In S. mutans, CovR has been shown to bind directly to five promoters, including P1882, to modulate gene expression [27], [29], [30]. However, a consensus DNA binding sequence (CBS) motif for CovR has not been developed. In an effort to create a CBS for CovR, we have used GLAM2 [36] program on the five promoter sequences that are regulated by CovR to develop an optimized position weight matrix for CovR binding. We obtained four different CBSs with overall weight score varied from 78.4 to 67.8. The CBS with the highest score and the location of the CBS on five promoter regions are shown in Fig. 6. Interestingly for one promoter, PgtfC, this CBS was present twice, one on the sense and another on the nonsense strands. However, the significance of this newly derived CBS in CovR binding needs to be verified experimentally.

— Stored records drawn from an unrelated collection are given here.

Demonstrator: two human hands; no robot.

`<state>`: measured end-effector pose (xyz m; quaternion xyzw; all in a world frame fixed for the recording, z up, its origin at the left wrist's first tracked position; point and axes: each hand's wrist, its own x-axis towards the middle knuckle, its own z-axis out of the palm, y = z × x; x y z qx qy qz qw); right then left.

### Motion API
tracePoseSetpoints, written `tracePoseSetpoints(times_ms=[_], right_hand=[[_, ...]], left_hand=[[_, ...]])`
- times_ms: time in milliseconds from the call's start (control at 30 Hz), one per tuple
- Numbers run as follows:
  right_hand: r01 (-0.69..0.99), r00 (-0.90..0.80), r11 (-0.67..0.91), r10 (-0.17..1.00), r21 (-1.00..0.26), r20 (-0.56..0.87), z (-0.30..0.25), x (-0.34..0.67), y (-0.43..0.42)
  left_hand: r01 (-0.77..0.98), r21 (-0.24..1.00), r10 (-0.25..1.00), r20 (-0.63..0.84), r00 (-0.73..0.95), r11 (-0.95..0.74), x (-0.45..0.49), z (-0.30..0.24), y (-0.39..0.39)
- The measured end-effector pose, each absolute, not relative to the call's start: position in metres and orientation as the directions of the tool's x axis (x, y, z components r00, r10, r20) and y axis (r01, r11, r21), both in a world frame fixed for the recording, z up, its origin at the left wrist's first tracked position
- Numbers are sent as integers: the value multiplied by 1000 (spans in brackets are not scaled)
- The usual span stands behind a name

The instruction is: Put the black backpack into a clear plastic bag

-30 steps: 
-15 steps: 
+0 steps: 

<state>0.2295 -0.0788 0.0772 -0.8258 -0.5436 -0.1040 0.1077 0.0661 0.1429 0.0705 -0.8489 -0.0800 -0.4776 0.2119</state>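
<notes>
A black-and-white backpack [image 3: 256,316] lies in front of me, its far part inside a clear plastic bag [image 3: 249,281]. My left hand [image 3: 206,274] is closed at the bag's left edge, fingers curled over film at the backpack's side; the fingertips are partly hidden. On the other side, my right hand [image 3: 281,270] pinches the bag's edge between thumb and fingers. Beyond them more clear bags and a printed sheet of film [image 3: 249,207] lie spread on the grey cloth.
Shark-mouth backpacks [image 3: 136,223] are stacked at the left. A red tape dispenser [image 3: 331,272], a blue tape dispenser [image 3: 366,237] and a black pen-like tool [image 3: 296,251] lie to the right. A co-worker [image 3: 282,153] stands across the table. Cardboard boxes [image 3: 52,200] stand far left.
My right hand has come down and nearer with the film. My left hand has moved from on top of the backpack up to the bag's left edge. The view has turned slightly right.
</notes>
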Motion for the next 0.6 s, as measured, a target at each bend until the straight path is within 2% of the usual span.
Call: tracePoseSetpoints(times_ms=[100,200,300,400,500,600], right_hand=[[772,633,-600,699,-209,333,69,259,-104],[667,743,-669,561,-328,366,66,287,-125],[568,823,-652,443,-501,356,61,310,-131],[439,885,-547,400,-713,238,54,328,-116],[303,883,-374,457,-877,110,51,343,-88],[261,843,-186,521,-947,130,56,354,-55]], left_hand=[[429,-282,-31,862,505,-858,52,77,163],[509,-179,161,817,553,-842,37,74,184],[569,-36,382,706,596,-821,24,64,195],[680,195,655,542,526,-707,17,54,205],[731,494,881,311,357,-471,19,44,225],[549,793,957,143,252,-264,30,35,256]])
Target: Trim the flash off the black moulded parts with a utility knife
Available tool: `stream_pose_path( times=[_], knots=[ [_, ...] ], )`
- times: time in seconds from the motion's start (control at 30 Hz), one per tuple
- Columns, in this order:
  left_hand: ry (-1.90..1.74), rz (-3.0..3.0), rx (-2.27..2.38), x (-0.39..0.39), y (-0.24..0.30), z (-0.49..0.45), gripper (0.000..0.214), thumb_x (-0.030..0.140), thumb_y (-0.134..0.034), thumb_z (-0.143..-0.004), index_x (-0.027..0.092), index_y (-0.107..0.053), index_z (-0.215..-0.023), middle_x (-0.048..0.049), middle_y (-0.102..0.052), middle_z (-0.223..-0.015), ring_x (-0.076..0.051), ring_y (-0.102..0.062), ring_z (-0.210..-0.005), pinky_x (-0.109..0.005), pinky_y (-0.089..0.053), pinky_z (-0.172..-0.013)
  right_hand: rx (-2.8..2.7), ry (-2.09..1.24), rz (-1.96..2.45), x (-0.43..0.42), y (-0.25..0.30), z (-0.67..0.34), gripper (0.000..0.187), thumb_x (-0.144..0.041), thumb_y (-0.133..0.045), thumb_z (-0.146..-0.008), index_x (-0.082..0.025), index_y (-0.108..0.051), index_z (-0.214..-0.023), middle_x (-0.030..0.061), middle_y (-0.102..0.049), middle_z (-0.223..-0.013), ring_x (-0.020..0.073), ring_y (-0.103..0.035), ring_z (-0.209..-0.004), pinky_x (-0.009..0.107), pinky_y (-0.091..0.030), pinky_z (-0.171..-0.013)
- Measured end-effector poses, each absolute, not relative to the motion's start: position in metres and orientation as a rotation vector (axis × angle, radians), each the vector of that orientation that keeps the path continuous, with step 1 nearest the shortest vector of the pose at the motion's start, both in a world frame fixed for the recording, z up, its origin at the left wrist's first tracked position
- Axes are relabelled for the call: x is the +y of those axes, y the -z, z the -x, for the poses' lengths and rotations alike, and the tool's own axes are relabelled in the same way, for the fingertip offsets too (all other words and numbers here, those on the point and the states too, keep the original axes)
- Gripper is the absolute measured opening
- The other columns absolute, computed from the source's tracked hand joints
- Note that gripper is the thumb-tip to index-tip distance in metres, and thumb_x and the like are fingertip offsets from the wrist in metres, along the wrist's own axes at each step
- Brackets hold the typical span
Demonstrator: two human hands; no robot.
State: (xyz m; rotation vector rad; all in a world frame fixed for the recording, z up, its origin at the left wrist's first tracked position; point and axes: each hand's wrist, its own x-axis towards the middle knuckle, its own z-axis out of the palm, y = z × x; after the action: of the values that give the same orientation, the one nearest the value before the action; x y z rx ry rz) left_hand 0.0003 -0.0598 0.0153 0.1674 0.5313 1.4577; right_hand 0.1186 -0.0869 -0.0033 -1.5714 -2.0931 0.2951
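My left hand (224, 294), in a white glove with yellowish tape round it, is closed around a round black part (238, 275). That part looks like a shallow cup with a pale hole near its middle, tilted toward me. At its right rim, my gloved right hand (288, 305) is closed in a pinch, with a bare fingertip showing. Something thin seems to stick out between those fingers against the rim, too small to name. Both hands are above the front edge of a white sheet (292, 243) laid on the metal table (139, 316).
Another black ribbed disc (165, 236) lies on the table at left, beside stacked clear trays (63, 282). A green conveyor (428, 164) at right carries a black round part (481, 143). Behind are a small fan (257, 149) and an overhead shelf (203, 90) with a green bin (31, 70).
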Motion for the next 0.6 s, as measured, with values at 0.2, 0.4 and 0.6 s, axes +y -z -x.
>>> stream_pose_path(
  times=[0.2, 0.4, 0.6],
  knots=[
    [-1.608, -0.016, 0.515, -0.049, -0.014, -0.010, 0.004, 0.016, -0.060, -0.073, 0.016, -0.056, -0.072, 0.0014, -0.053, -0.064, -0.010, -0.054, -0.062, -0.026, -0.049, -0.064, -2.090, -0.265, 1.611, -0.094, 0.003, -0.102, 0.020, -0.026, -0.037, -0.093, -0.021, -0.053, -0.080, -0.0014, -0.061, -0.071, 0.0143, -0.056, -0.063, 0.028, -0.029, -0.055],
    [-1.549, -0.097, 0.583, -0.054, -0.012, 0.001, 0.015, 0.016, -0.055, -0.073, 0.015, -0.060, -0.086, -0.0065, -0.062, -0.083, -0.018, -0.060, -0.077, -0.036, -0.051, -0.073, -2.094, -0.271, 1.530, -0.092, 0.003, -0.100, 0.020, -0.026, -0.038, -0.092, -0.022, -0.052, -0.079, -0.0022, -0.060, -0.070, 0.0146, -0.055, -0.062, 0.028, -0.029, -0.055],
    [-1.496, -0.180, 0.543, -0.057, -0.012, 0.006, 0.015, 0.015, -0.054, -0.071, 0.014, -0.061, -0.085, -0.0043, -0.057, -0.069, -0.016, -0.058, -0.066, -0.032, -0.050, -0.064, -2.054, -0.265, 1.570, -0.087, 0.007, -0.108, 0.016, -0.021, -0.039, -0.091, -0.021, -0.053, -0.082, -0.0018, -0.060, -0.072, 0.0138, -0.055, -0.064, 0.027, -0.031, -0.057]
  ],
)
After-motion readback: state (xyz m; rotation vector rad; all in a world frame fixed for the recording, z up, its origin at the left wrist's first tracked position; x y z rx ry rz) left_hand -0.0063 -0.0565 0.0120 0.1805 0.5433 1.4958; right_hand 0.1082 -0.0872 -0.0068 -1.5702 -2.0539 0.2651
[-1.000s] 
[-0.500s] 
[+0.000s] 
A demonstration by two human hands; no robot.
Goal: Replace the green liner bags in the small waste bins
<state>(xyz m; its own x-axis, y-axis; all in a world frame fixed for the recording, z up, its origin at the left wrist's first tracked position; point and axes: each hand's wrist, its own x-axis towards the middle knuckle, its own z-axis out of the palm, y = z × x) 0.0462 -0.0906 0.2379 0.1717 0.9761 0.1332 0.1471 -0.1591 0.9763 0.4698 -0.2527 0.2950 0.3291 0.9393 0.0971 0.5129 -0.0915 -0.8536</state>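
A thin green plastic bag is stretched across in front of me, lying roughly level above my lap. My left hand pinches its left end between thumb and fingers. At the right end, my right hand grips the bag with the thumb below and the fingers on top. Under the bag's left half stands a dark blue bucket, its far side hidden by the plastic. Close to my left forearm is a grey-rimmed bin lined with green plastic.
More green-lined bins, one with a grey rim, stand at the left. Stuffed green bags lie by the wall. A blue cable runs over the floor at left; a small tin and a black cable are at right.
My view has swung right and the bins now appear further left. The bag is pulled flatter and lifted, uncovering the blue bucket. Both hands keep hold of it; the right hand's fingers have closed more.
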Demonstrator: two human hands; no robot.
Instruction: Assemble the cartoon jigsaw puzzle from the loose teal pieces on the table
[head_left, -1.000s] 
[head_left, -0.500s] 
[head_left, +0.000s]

(A) WebLogo representation of the position weight matrices derived from five CovR regulated promoters using GLAM2 [36]. (B) The location of the consensus sequence in the promoter region of the corresponding genes.
The results of the sQRT-PCR and reporter expression analyses demonstrate that CovR is required for the increased expression of P1882 under in vivo conditions, while in vitro gel shift and DNase I protection assays show that CovR directly binds to a portion of the intragenic region upstream of SMU.1882. Taken together, the results suggested to us that CovR might play a direct role in the activation of expression of SMU.1882. However, the results of the in vitro transcription assays appear to indicate otherwise, since activation of SMU.1882 expression was not observed with the addition of purified CovR. Our results are similar to the observations made with the in vitro transcription reactions with PdppA of GAS, where CovR appeared to be required for in vivo activation of transcription of dppA, but could not activate transcription under in vitro conditions [33]. It is always possible that the in vitro transcription reaction conditions were much different than the in vivo conditions or the role of CovR may not be to directly activate transcription of SMU.1882, but to displace other proteins that may be inhibiting or silencing transcription of SMU.1882. It is possible that the RpoD (sigma factor) does not functionally interact with E. coli RNA core polymerase and thus CovR's effect is not seen in vitro. However, we believe this scenario is unlikely since several heterologous sigma factors are shown to functionally interact both in vivo and in vitro with E. coli RNA polymerase [37], [38], [39]. Thus, how CovR activates SMU.1882 expression in vivo needs to be elucidated.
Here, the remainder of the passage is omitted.